[RESOLVED] Issues upgrading to r118

Hello there!

I am really excited about the latest release with the new bad row format!
Good job on that!

Today I was looking into how to upgrade from r117 to r118.
Before deploying in our AWS environment I always try to run everything locally using the NSQ stack.

Basically I am using the example from the snowplow-docker, that I update on a regular basis.

I am running into an issue with the referer parser enrichment.

Following the upgrade manual, I got the following error when my stream-enrich container starts:

stream-enrich_1           | An error occured: Scheme s3 for file s3://snowplow-hosted-assets/third-party/referer-parser/referer-tests.json not supported
example_stream-enrich_1 exited with code

By looking at the code, my first guess is that it happens because scala.Source does not support that scheme.

To work around that I tried to mount a local volume to my container and use a file URI such as:

{
  "schema": "iglu:com.snowplowanalytics.snowplow/referer_parser/jsonschema/2-0-0",
  "data": {
    "vendor": "com.snowplowanalytics.snowplow",
    "name": "referer_parser",
    "enabled": true,
    "parameters": {
      "database": "referer-parser.json",
      "internalDomains": [
        "www.subdomain1.snowplowanalytics.com"
      ],
      "uri": "file:///snowplow/bin"
    }
  }
}

But it is also failing with the same error except on the file scheme.

After some more testing, I managed to get something running thanks to the tests, by using the following configuration:

{
  "schema": "iglu:com.snowplowanalytics.snowplow/referer_parser/jsonschema/2-0-0",
  "data": {
    "vendor": "com.snowplowanalytics.snowplow",
    "name": "referer_parser",
    "enabled": true,
    "parameters": {
      "database": "referer-tests.json",
      "internalDomains": [
        "www.subdomain1.snowplowanalytics.com"
      ],
      "uri": "https://s3-eu-west-1.amazonaws.com/snowplow-hosted-assets/third-party/referer-parser/"
    }
  }
}

So apparently HTTP(s) schemes are the only ones considered valid.

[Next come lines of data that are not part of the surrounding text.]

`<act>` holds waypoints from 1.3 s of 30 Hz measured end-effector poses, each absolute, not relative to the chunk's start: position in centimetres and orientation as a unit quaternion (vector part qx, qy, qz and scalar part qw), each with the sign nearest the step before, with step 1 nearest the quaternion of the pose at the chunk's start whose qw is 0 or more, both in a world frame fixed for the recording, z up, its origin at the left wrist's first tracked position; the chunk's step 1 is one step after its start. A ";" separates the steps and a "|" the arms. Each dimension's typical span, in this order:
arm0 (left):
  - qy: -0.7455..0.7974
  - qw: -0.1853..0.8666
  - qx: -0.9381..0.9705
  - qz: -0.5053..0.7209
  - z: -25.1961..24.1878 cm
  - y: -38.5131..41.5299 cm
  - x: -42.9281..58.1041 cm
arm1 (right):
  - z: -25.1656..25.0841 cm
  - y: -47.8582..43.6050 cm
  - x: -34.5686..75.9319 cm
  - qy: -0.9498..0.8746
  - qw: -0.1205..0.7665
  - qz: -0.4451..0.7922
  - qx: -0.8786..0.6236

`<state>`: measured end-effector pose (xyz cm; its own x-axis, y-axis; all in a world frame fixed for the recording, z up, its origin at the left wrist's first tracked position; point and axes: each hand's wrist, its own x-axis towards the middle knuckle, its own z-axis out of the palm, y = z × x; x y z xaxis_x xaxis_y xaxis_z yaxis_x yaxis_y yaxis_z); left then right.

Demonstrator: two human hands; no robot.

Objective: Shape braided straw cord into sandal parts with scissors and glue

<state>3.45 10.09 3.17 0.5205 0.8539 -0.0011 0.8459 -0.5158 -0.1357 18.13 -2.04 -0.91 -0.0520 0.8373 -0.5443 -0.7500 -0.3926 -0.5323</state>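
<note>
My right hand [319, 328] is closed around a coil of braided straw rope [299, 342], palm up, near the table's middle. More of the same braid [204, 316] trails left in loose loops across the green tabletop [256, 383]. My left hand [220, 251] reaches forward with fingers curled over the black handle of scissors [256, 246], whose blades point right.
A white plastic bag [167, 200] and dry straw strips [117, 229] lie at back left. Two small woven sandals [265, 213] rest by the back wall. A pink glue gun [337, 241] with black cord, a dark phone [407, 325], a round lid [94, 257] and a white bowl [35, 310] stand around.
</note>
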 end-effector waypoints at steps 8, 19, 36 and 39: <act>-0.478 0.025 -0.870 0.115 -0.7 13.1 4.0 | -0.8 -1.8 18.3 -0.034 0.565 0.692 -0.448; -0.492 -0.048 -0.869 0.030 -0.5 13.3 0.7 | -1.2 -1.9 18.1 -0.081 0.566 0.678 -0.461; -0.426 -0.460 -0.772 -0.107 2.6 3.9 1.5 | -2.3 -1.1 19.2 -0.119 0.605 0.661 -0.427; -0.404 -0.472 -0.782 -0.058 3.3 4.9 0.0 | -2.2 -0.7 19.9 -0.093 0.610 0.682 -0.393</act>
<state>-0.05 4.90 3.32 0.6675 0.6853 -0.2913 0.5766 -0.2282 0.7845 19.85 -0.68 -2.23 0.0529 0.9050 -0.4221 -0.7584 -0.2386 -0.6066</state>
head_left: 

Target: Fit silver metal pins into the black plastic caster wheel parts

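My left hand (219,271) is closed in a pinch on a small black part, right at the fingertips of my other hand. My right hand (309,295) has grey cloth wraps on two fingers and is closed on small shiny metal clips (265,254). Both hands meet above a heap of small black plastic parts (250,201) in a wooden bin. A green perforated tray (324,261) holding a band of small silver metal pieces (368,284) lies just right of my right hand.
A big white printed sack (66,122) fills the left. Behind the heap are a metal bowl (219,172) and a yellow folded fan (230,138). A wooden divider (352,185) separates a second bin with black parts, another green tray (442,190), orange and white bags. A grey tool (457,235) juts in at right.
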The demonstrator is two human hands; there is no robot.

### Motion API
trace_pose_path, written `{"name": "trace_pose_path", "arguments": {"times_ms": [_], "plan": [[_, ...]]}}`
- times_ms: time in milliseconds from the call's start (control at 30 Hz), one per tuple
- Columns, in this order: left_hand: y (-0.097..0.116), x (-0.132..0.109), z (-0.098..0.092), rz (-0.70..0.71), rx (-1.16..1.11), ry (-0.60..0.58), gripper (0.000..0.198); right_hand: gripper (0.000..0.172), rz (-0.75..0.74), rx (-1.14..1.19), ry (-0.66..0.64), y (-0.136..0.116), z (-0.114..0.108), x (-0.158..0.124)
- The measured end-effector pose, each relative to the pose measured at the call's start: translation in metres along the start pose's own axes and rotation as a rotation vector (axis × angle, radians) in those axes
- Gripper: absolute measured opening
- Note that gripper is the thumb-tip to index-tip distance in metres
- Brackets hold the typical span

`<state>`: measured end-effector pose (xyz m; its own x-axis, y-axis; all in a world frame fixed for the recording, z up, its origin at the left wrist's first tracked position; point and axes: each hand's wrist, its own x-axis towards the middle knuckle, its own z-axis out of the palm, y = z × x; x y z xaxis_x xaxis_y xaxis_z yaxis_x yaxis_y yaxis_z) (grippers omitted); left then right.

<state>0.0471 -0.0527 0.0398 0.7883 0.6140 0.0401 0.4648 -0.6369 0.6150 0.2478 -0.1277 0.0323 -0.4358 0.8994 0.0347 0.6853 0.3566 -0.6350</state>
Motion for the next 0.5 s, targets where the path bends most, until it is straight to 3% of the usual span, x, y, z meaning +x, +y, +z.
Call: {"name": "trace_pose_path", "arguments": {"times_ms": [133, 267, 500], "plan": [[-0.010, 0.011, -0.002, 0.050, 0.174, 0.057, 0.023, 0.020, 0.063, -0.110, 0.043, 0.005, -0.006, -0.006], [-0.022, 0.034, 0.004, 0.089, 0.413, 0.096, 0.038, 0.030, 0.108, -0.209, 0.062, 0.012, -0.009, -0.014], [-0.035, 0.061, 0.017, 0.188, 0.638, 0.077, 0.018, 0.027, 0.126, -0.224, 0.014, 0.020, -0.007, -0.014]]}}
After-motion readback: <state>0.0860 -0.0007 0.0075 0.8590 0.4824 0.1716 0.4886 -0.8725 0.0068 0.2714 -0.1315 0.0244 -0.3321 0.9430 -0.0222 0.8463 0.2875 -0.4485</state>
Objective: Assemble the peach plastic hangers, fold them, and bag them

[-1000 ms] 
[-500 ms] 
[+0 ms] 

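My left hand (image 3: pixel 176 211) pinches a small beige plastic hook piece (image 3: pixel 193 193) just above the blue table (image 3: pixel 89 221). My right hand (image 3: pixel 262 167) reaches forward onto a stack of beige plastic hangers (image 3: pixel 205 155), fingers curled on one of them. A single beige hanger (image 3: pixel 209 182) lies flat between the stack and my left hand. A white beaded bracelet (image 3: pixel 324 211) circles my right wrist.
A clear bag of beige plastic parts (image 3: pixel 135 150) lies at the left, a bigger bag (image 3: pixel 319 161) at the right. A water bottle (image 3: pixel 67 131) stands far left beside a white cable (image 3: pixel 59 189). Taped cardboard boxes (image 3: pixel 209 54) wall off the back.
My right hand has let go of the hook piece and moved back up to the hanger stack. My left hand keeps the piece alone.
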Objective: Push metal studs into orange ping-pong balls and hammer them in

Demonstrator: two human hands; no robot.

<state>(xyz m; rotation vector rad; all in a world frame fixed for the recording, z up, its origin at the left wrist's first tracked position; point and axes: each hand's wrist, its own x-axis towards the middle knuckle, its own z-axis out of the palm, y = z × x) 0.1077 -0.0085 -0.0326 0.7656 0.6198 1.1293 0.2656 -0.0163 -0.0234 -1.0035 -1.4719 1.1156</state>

I also noticed that this new version of the enrichment configuration points to a referer-tests.json database which is significantly smaller that the referers-latest.yml.

Is there any plan to deploy the full referer-latest.yml as json in this S3 bucket?

Both of these issues are blockers for my upgrade as they seems to be regressions compared to r117.

Thanks in advance for your support and keep up the good work!

1 Like

Hi @AcidFlow,

Thanks for getting back to us.

When using stream-enrich with NSQ, you don’t get this dependency, which should explain why you can’t read from s3://. Using https instead as you did points to the same file and solves the issue.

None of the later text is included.